◆ Problem to solve ◆
Give again, word for word, each line below starting at the one that contains "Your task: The" and ending at the one that contains "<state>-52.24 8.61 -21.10".

_ _ _ _ _ _ _

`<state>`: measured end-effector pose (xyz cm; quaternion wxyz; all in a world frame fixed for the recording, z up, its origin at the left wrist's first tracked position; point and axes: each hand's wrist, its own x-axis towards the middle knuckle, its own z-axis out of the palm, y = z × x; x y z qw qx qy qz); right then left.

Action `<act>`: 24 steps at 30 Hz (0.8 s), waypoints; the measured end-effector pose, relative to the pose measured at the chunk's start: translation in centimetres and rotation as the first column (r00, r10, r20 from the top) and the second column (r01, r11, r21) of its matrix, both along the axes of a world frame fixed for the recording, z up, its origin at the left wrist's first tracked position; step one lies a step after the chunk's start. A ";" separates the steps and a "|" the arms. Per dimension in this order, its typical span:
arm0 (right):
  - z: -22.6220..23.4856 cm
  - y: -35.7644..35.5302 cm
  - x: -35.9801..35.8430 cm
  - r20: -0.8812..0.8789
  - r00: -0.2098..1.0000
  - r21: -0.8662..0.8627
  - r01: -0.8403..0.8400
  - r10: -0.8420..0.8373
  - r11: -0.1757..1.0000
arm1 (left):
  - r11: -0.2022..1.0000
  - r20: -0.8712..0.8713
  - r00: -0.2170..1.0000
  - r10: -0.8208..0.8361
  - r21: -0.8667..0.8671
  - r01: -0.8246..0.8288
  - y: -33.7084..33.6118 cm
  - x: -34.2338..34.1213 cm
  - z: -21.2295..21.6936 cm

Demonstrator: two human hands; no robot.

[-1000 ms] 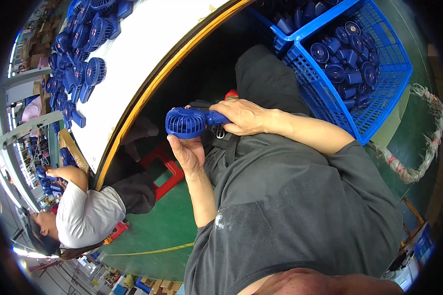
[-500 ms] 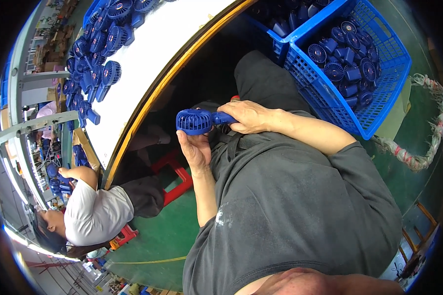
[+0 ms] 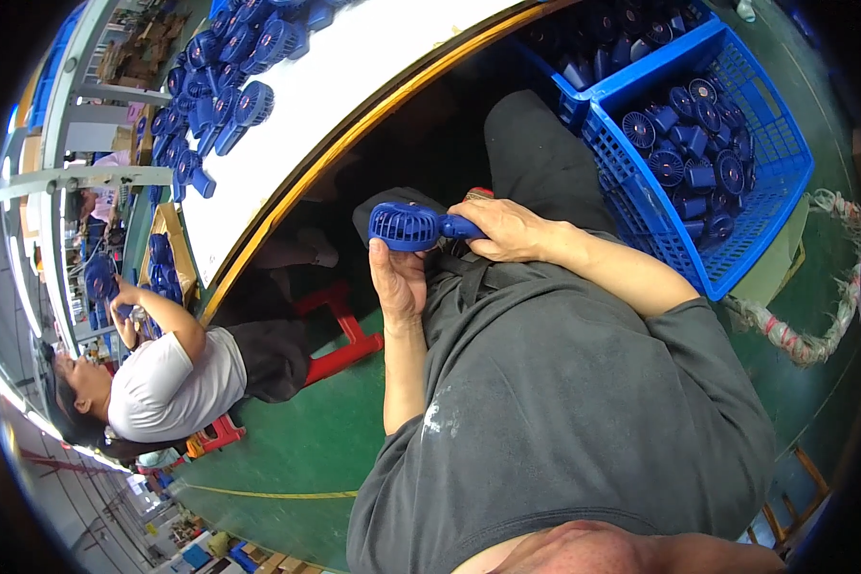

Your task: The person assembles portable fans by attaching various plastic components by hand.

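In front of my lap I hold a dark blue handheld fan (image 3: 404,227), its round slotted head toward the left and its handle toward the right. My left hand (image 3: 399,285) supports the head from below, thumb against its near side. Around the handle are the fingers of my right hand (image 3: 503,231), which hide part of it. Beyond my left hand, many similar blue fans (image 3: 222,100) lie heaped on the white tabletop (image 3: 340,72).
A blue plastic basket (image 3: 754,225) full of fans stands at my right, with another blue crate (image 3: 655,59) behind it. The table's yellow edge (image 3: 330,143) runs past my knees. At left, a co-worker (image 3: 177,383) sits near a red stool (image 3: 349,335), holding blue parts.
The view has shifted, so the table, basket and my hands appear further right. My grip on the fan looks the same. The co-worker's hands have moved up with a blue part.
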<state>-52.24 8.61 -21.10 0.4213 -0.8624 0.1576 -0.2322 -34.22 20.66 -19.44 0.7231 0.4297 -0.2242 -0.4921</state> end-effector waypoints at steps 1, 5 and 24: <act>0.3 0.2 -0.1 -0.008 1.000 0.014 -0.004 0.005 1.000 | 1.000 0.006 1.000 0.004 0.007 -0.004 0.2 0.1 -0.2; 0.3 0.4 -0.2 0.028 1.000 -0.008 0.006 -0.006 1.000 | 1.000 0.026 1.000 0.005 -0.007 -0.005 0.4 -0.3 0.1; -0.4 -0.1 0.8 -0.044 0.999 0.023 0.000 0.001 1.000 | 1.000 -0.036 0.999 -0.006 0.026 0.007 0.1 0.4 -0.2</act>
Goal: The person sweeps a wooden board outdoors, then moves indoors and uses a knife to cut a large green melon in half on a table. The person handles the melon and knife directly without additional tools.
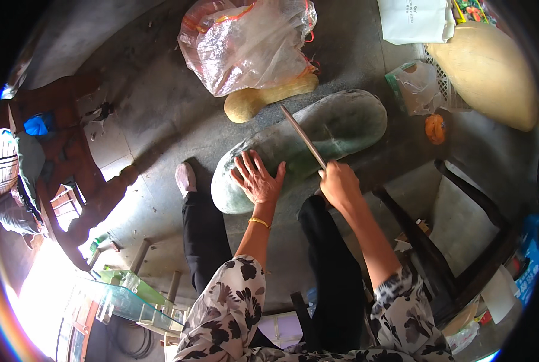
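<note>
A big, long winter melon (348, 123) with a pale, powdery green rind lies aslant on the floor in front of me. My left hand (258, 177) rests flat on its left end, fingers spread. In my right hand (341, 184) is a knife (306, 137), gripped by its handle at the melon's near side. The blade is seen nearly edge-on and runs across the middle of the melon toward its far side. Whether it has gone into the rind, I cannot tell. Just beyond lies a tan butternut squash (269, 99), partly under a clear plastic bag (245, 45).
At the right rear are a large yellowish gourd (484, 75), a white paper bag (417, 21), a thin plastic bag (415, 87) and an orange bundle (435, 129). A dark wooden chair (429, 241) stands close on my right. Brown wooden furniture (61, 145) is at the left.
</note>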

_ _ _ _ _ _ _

◆ Task answer ◆
Your task: The person assembles portable fans by attaching various plastic components by hand.

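In front of my lap I hold a dark blue handheld fan (image 3: 404,227), its round slotted head toward the left and its handle toward the right. My left hand (image 3: 399,285) supports the head from below, thumb against its near side. Around the handle are the fingers of my right hand (image 3: 503,231), which hide part of it. Beyond my left hand, many similar blue fans (image 3: 222,100) lie heaped on the white tabletop (image 3: 340,72).
A blue plastic basket (image 3: 754,225) full of fans stands at my right, with another blue crate (image 3: 655,59) behind it. The table's yellow edge (image 3: 330,143) runs past my knees. At left, a co-worker (image 3: 177,383) sits near a red stool (image 3: 349,335), holding blue parts.
The view has shifted, so the table, basket and my hands appear further right. My grip on the fan looks the same. The co-worker's hands have moved up with a blue part.
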<state>-52.24 8.61 -21.10 0.4213 -0.8624 0.1576 -0.2322 -34.22 20.66 -19.44 0.7231 0.4297 -0.2242 -0.4921</state> end-effector waypoints at steps 1, 5 and 24: <act>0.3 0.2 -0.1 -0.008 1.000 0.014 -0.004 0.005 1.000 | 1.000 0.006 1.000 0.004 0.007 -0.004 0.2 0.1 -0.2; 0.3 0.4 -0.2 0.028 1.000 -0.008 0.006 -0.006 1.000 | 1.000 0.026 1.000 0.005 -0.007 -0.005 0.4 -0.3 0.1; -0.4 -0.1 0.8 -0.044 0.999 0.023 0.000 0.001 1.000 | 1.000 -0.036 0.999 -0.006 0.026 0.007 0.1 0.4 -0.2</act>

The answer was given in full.